Task requirements
Tally the lines below that contain the word "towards", then give the tally and nothing more.

Exercise data
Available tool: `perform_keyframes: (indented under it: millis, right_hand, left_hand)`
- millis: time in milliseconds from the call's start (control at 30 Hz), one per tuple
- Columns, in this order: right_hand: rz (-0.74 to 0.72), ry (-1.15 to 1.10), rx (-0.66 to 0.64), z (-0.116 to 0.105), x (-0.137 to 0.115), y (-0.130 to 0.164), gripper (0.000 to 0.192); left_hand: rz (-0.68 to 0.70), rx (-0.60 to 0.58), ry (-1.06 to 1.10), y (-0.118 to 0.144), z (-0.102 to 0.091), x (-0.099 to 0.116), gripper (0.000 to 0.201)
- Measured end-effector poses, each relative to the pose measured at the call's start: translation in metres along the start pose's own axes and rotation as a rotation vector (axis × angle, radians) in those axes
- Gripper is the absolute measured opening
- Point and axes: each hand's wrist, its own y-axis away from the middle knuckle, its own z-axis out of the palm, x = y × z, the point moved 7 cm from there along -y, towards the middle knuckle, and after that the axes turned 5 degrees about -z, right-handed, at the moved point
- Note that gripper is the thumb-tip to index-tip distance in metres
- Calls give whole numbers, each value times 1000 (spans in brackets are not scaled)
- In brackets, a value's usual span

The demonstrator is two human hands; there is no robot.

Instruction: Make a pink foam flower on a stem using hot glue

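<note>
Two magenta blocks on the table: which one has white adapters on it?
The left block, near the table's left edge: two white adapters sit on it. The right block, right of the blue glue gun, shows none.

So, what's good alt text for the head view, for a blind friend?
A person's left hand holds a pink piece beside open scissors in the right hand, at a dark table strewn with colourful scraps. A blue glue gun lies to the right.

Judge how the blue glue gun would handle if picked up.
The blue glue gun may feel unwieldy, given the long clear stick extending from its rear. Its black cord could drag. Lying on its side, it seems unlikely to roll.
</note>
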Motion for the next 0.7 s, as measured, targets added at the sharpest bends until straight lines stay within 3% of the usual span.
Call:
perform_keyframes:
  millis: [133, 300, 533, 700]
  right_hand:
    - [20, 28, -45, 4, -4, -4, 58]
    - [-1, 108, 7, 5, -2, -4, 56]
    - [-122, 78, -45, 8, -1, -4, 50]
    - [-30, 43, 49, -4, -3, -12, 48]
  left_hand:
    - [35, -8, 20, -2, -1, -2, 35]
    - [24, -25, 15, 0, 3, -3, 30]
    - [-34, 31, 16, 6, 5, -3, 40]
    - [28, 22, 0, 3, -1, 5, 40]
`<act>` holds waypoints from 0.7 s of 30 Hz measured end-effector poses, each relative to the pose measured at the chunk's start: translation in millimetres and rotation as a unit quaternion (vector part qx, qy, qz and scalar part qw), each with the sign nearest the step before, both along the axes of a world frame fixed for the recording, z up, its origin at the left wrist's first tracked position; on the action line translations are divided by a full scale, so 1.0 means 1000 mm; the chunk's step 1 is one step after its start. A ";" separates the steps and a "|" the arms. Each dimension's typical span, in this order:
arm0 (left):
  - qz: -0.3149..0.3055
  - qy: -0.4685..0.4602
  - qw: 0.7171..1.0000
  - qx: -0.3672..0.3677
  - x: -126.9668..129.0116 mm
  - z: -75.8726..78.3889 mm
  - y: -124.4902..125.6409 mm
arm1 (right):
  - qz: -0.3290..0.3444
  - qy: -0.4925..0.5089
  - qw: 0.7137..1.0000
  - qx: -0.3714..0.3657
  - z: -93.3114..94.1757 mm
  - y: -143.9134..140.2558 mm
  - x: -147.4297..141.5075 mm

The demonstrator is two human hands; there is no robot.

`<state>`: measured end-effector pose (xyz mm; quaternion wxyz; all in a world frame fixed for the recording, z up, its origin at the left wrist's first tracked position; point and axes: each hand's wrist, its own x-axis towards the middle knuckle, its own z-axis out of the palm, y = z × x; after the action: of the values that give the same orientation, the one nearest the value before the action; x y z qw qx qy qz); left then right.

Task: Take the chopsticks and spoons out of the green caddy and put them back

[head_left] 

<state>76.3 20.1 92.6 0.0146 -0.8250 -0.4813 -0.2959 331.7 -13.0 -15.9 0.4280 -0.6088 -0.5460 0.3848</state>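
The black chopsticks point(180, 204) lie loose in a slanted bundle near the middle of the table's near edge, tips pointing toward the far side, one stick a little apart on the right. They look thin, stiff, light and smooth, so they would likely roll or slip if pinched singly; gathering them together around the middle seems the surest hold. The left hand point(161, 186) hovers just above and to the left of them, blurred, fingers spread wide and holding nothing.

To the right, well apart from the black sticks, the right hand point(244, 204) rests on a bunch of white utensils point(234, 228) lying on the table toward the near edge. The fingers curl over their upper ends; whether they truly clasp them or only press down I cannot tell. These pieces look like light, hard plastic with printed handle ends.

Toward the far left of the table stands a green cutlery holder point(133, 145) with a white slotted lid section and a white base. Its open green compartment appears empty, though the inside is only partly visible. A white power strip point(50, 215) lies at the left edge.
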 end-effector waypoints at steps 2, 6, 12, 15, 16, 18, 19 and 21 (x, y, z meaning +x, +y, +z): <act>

Solution
2